The task:
Give the number of lines in the material below that contain the word "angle". No other content is needed.

** Opening Given data block **

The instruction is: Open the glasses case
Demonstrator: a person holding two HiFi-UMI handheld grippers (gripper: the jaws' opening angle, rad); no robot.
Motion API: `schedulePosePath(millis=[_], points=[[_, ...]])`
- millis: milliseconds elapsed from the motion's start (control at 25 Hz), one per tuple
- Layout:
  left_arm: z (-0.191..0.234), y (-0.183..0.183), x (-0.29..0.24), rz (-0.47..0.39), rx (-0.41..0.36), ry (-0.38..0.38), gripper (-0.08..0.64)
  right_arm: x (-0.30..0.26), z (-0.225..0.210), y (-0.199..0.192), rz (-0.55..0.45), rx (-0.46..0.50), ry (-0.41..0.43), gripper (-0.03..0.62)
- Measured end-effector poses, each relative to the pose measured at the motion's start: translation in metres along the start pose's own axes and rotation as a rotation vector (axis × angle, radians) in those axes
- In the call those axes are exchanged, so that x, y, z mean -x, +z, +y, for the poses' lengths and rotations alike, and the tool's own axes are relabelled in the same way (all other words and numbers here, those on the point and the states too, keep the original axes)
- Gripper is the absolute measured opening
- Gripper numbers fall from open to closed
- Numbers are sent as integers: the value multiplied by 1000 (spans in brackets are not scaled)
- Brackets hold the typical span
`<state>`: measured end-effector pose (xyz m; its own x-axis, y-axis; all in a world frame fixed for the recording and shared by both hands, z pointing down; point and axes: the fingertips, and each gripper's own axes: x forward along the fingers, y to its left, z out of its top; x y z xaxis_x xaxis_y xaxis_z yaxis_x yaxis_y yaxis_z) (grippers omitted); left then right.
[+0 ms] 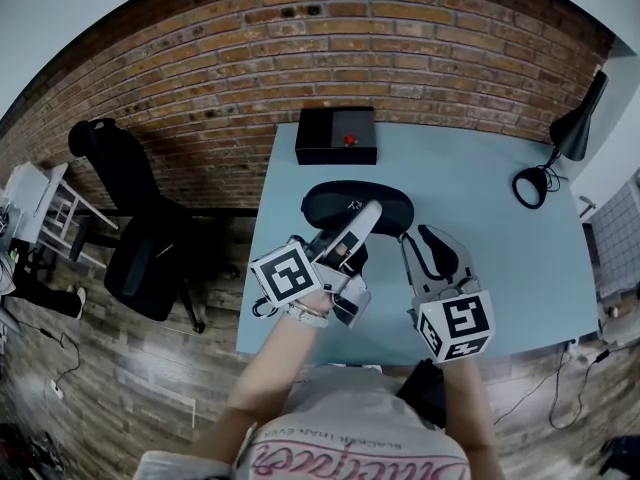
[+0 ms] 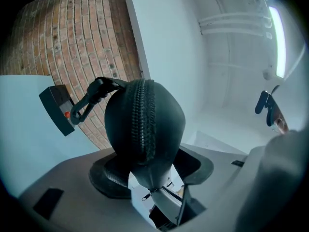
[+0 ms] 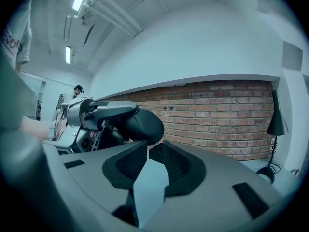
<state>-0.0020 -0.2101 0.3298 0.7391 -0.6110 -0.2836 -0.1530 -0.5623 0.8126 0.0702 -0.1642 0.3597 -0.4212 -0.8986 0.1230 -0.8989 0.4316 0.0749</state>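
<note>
The black zipped glasses case point(image 1: 345, 203) is held over the light blue table point(image 1: 520, 258), in front of me. My left gripper point(image 1: 368, 218) is shut on its near end. In the left gripper view the case point(image 2: 145, 124) stands end-on between the jaws, with the closed zipper running down its middle to a small pull point(image 2: 148, 194) and a black clip point(image 2: 89, 100) at its far end. My right gripper point(image 1: 432, 240) hovers just right of the case, open with nothing between its jaws. In the right gripper view the right gripper point(image 3: 154, 158) has the case point(image 3: 142, 124) up to its left.
A black box with a red button point(image 1: 336, 136) sits at the table's far edge against the brick wall. A black desk lamp point(image 1: 568, 133) stands at the far right corner. A black office chair point(image 1: 135, 238) stands on the wooden floor left of the table.
</note>
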Motion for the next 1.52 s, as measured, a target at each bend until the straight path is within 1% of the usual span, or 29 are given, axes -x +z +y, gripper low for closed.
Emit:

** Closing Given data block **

Solution for this task:
2